Transcribe the data exactly. Leave nothing out.

====== Supplied data

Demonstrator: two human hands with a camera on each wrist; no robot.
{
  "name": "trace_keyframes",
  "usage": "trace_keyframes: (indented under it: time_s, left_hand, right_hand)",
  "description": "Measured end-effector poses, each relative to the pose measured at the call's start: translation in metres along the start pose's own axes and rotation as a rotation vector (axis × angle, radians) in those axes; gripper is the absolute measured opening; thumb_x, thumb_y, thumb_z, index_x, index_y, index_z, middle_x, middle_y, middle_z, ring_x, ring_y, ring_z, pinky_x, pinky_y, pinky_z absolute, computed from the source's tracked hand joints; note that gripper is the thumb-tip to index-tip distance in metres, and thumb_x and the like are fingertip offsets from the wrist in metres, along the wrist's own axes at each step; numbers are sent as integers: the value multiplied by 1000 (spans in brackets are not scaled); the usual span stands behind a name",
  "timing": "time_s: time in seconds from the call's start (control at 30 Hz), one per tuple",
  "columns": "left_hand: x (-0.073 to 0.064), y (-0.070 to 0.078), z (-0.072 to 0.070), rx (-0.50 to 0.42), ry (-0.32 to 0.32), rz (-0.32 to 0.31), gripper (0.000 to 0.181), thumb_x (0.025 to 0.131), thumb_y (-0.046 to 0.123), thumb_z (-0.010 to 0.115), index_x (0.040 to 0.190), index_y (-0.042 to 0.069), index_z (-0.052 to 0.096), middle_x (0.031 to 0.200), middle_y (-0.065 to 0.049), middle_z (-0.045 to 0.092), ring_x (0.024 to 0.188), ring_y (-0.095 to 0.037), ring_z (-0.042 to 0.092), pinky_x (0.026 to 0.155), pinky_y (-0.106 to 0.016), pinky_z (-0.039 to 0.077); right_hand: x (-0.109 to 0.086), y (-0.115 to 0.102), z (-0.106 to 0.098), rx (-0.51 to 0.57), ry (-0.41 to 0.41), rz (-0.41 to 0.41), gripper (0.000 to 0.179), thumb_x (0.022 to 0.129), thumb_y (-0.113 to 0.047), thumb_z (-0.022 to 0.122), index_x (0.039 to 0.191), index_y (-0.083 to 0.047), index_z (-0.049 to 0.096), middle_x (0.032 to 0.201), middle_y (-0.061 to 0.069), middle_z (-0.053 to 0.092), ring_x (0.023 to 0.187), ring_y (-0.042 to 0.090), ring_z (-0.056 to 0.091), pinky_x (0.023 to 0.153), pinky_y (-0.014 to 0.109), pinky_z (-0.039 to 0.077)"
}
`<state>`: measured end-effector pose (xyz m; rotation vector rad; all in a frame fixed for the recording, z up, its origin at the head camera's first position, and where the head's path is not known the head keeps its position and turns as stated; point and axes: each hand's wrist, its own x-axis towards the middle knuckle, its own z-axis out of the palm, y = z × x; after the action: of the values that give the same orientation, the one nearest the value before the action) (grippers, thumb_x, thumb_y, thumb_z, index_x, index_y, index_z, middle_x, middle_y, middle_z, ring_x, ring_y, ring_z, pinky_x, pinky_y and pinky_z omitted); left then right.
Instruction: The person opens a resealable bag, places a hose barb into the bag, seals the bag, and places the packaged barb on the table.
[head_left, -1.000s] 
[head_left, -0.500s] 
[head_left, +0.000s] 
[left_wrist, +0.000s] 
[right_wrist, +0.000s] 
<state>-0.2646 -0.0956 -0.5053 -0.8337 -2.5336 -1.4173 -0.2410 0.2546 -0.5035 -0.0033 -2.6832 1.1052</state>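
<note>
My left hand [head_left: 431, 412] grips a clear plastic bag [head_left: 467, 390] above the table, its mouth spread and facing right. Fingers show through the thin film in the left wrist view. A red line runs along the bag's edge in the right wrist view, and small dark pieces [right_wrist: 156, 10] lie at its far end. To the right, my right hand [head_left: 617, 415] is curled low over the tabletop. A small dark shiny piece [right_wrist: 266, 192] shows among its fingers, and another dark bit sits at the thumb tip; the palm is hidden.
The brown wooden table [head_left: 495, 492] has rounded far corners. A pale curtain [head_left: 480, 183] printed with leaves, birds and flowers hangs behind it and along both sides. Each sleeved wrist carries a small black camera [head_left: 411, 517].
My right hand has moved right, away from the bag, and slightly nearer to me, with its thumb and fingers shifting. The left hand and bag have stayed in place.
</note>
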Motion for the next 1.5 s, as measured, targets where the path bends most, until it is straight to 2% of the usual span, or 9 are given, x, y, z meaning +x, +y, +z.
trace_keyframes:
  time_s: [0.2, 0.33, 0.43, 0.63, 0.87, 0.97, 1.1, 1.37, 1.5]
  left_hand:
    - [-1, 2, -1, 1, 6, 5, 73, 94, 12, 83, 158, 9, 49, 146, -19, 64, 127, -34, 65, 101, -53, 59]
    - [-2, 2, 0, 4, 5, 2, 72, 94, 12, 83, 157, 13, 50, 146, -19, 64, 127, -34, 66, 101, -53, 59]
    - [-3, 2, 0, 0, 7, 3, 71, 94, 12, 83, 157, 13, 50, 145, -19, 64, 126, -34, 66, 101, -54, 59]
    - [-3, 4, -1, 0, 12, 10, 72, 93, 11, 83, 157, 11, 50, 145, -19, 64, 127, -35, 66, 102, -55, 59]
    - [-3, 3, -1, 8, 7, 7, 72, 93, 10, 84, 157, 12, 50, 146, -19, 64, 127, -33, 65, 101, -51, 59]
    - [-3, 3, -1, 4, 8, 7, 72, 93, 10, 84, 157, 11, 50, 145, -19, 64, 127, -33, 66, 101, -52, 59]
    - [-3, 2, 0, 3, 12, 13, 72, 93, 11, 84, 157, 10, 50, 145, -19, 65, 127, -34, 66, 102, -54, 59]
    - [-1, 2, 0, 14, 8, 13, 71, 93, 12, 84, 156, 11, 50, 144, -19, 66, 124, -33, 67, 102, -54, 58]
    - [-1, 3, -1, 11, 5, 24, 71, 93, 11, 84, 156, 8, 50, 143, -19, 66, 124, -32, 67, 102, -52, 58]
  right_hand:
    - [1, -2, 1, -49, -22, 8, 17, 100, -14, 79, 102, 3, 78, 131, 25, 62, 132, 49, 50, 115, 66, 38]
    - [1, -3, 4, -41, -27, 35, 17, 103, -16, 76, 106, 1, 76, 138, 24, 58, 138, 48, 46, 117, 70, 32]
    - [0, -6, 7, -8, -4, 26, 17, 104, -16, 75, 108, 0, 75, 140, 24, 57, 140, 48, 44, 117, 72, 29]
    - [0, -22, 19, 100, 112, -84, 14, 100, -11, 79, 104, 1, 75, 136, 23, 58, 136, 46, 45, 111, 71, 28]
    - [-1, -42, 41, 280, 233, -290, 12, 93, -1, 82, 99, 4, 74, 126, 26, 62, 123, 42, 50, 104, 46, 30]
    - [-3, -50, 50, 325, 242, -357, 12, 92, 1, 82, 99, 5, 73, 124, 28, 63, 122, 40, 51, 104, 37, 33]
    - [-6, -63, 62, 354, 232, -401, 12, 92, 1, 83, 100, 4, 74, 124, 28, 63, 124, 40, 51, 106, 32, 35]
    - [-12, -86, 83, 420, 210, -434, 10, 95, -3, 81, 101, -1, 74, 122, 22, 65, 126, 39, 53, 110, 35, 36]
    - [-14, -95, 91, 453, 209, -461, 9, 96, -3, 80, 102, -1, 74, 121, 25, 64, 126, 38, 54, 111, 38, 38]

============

Output for this task.
Demonstrator: two human hands with a camera on each wrist; no robot.
{
  "name": "trace_keyframes",
  "usage": "trace_keyframes: (indented under it: time_s, left_hand, right_hand)",
  "description": "Measured end-effector poses, each relative to the pose measured at the call's start: translation in metres along the start pose's own axes and rotation as a rotation vector (axis × angle, radians) in those axes; gripper is the absolute measured opening; thumb_x, thumb_y, thumb_z, index_x, index_y, index_z, middle_x, middle_y, middle_z, ring_x, ring_y, ring_z, pinky_x, pinky_y, pinky_z absolute, computed from the source's tracked hand joints; note that gripper is the thumb-tip to index-tip distance in metres, and thumb_x and the like are fingertip offsets from the wrist in metres, along the wrist's own axes at each step; numbers are sent as integers: the value multiplied by 1000 (spans in brackets are not scaled); the usual span stands behind a name",
  "timing": "time_s: time in seconds from the call's start (control at 30 Hz), one per tuple",
  "columns": "left_hand: x (-0.073 to 0.064), y (-0.070 to 0.078), z (-0.072 to 0.070), rx (-0.50 to 0.42), ry (-0.32 to 0.32), rz (-0.32 to 0.31), gripper (0.000 to 0.181), thumb_x (0.025 to 0.131), thumb_y (-0.046 to 0.123), thumb_z (-0.010 to 0.115), index_x (0.040 to 0.190), index_y (-0.042 to 0.069), index_z (-0.052 to 0.096), middle_x (0.031 to 0.200), middle_y (-0.065 to 0.049), middle_z (-0.045 to 0.092), ring_x (0.024 to 0.188), ring_y (-0.095 to 0.037), ring_z (-0.042 to 0.092), pinky_x (0.026 to 0.155), pinky_y (-0.106 to 0.016), pinky_z (-0.039 to 0.077); right_hand: x (-0.109 to 0.086), y (-0.115 to 0.102), z (-0.106 to 0.098), rx (-0.51 to 0.57), ry (-0.41 to 0.41), rz (-0.41 to 0.41), gripper (0.000 to 0.179), thumb_x (0.022 to 0.129), thumb_y (-0.113 to 0.047), thumb_z (-0.022 to 0.122), index_x (0.039 to 0.191), index_y (-0.083 to 0.047), index_z (-0.049 to 0.096), middle_x (0.032 to 0.201), middle_y (-0.061 to 0.069), middle_z (-0.053 to 0.092), ring_x (0.023 to 0.187), ring_y (-0.042 to 0.090), ring_z (-0.056 to 0.091), pinky_x (0.023 to 0.153), pinky_y (-0.014 to 0.109), pinky_z (-0.039 to 0.077)"
}
`<state>`: measured end-effector pose (xyz m; rotation vector rad; all in a frame fixed for the recording, z up, its origin at the head camera's first position, and where the head's path is not known the head keeps its position and turns as stated; point and axes: each hand's wrist, its own x-axis towards the middle knuckle, its own z-axis out of the palm, y = z × x; after the action: of the values that give the same orientation, the one nearest the value before the action) (grippers, thumb_x, thumb_y, thumb_z, index_x, index_y, index_z, middle_x, middle_y, middle_z, ring_x, ring_y, ring_z, pinky_x, pinky_y and pinky_z omitted); left then right.
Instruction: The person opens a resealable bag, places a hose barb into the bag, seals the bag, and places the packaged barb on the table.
[head_left, -1.000s] 
[head_left, -0.500s] 
[head_left, +0.000s] 
[left_wrist, +0.000s] 
[right_wrist, +0.000s] 
<state>-0.2646 -0.0956 -0.5053 -0.8337 -2.5336 -1.4173 -0.2410 0.2546 -0.5035 -0.0033 -2.6832 1.1052</state>
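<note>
My left hand [head_left: 431, 412] grips a clear plastic bag [head_left: 467, 390] above the table, its mouth spread and facing right. Fingers show through the thin film in the left wrist view. A red line runs along the bag's edge in the right wrist view, and small dark pieces [right_wrist: 156, 10] lie at its far end. To the right, my right hand [head_left: 617, 415] is curled low over the tabletop. A small dark shiny piece [right_wrist: 266, 192] shows among its fingers, and another dark bit sits at the thumb tip; the palm is hidden.
The brown wooden table [head_left: 495, 492] has rounded far corners. A pale curtain [head_left: 480, 183] printed with leaves, birds and flowers hangs behind it and along both sides. Each sleeved wrist carries a small black camera [head_left: 411, 517].
My right hand has moved right, away from the bag, and slightly nearer to me, with its thumb and fingers shifting. The left hand and bag have stayed in place.
</note>
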Motion for the next 1.5 s, as measured, targets where the path bends most, until it is straight to 2% of the usual span, or 9 are given, x, y, z meaning +x, +y, +z.
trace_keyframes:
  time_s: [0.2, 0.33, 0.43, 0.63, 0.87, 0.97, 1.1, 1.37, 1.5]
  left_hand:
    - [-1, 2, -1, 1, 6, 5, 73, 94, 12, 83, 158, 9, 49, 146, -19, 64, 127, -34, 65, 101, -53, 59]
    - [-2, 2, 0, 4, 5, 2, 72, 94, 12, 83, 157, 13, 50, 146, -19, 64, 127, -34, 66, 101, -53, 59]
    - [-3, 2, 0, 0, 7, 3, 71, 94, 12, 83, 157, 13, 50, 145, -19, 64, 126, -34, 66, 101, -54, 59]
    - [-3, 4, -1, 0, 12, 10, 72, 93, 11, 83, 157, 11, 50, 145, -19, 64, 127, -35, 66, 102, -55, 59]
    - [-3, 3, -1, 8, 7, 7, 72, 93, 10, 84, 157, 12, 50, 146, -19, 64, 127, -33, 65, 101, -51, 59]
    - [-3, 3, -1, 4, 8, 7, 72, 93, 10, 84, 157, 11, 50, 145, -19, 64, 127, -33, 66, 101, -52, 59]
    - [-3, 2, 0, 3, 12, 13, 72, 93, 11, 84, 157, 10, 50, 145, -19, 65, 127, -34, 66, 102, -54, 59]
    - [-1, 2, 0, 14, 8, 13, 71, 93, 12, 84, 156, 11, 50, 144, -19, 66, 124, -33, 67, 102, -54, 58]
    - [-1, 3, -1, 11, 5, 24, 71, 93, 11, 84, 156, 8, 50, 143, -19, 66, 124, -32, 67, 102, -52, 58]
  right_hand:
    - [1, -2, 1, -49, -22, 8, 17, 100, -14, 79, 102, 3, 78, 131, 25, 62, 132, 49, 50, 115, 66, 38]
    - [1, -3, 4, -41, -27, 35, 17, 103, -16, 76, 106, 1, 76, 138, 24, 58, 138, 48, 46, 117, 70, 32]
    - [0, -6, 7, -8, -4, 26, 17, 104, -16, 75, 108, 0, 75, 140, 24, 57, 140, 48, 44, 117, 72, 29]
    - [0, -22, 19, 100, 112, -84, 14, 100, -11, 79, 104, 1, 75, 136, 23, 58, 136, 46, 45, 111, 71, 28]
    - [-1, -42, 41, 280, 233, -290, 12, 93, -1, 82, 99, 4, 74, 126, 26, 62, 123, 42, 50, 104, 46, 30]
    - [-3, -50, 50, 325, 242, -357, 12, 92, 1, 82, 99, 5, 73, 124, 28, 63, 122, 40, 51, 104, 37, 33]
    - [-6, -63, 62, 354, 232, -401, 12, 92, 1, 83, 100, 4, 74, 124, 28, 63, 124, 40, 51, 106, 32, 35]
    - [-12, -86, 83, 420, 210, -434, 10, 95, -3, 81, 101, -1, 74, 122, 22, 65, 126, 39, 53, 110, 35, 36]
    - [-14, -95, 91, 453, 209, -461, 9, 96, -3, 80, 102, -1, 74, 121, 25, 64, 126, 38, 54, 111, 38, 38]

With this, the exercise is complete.